* **Problem to solve**
Write out the listing in full, matching it word for word.

* **Stored data**

/---

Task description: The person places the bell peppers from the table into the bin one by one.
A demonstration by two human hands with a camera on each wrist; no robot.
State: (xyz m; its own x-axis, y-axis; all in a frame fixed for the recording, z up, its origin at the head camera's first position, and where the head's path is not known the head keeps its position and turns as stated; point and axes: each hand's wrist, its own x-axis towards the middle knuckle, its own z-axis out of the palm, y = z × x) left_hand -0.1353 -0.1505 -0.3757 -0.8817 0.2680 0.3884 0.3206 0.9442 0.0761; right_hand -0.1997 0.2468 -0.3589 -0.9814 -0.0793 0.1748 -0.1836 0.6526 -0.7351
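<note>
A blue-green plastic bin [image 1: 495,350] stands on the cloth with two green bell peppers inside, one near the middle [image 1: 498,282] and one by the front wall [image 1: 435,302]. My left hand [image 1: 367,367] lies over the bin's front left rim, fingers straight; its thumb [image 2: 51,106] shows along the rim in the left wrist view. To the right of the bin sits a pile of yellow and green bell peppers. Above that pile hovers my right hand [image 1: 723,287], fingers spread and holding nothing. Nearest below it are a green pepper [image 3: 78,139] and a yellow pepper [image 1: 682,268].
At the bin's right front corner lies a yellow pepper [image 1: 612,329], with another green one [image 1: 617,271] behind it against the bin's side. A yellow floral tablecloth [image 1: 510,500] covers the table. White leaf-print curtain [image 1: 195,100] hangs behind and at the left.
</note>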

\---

* **Reply**
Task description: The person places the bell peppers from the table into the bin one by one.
A demonstration by two human hands with a camera on each wrist; no robot.
State: (xyz m; its own x-axis, y-axis; all in a frame fixed for the recording, z up, its origin at the head camera's first position, and where the head's path is not known the head keeps its position and turns as stated; point and axes: each hand's wrist, its own x-axis towards the middle knuckle, its own z-axis out of the palm, y = z × x) left_hand -0.1353 -0.1505 -0.3757 -0.8817 0.2680 0.3884 0.3206 0.9442 0.0761; right_hand -0.1997 0.2468 -0.3589 -0.9814 -0.0793 0.1748 -0.1836 0.6526 -0.7351
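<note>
A blue-green plastic bin [image 1: 495,350] stands on the cloth with two green bell peppers inside, one near the middle [image 1: 498,282] and one by the front wall [image 1: 435,302]. My left hand [image 1: 367,367] lies over the bin's front left rim, fingers straight; its thumb [image 2: 51,106] shows along the rim in the left wrist view. To the right of the bin sits a pile of yellow and green bell peppers. Above that pile hovers my right hand [image 1: 723,287], fingers spread and holding nothing. Nearest below it are a green pepper [image 3: 78,139] and a yellow pepper [image 1: 682,268].
At the bin's right front corner lies a yellow pepper [image 1: 612,329], with another green one [image 1: 617,271] behind it against the bin's side. A yellow floral tablecloth [image 1: 510,500] covers the table. White leaf-print curtain [image 1: 195,100] hangs behind and at the left.
</note>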

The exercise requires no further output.